>>>

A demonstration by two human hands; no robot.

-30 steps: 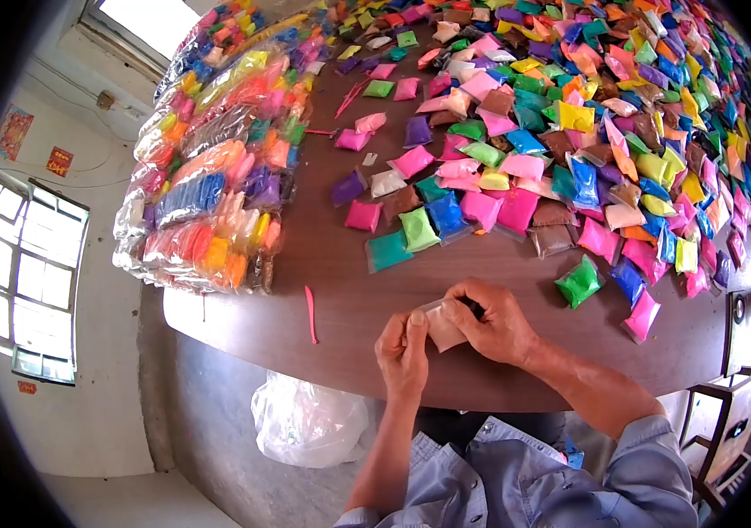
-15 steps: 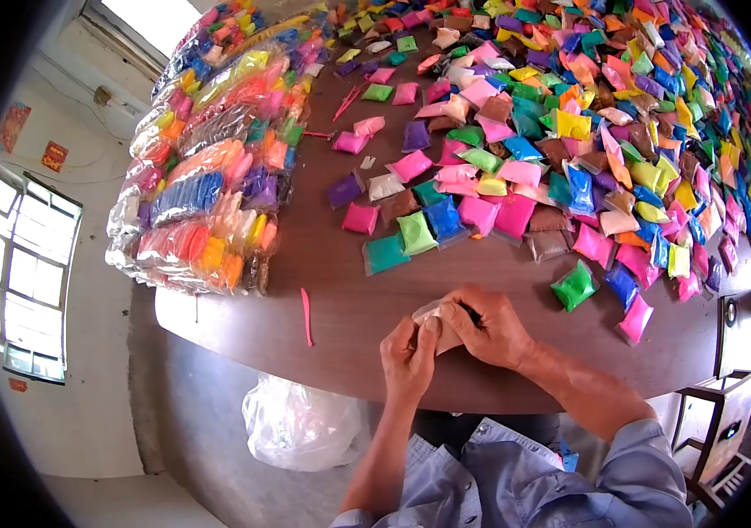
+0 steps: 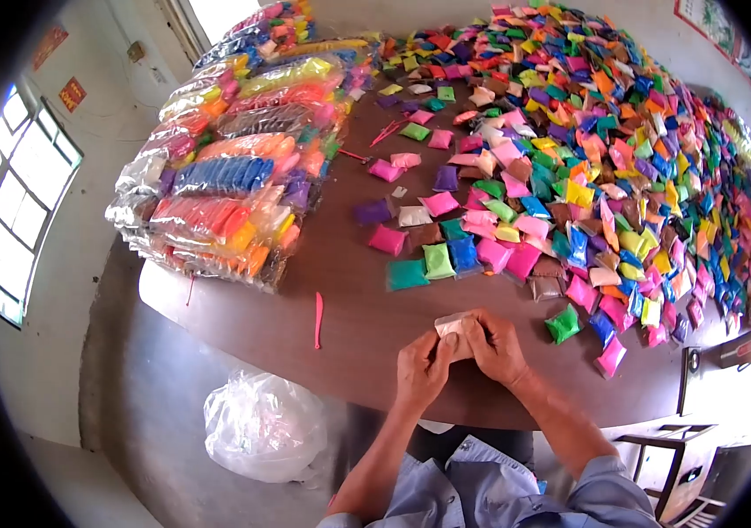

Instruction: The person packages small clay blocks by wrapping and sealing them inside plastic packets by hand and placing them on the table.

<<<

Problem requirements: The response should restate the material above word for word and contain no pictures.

Reply to the exercise:
A demonstration by two human hands; no robot.

-30 steps: 
-15 steps: 
+0 steps: 

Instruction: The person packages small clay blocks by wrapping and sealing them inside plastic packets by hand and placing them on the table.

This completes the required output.